INFORMATION PROVIDED>
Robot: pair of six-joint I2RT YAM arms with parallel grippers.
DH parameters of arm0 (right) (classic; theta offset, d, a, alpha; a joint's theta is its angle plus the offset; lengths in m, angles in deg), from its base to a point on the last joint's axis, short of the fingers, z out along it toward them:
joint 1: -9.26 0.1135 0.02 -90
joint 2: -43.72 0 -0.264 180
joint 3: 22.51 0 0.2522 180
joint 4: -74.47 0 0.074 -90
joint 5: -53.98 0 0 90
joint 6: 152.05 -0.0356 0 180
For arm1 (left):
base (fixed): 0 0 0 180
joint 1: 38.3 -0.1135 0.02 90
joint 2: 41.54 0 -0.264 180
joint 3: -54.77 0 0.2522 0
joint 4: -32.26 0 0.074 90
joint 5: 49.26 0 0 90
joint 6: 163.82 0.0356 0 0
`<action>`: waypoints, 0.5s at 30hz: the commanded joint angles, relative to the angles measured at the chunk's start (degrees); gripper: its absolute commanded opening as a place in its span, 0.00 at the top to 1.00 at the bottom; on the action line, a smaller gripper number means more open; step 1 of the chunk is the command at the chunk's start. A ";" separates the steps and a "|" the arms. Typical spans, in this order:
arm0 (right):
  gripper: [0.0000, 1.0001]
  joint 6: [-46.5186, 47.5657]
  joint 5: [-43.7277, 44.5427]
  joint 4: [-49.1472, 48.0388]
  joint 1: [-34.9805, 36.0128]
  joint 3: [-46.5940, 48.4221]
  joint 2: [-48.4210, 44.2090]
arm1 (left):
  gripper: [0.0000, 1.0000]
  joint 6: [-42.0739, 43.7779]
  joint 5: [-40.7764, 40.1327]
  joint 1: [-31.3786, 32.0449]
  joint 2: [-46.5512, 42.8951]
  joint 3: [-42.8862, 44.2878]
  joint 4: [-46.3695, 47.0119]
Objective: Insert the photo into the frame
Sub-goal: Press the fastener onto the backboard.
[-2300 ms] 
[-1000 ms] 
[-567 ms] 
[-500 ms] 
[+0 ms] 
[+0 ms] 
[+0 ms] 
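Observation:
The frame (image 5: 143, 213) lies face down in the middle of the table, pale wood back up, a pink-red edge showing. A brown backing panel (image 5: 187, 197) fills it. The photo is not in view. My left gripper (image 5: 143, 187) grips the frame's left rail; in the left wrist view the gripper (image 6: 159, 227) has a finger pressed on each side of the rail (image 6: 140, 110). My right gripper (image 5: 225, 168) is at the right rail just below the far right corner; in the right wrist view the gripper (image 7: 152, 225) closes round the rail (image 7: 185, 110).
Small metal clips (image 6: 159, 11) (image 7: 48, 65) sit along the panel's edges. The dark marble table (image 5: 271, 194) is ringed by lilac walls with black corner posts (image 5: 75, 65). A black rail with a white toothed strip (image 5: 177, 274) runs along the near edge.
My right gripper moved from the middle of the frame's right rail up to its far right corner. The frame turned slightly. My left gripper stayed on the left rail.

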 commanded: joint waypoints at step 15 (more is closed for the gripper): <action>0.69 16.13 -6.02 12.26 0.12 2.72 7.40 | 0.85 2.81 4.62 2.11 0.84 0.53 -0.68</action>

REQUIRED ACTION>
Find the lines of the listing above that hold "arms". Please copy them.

TASK RESPONSE>
Robot: pair of six-joint I2RT YAM arms with parallel grippers.
`<action>`: waypoints, 0.5s at 30hz: the commanded joint angles, relative to the angles measured at the chunk's start (degrees); gripper: its absolute commanded opening as a place in its span, 0.00 at the top to 1.00 at the bottom; on the action line, a smaller gripper number means more open; step 1 of the chunk is the command at the chunk's start. A ";" separates the steps and a "|" the arms. Typical spans, in this order:

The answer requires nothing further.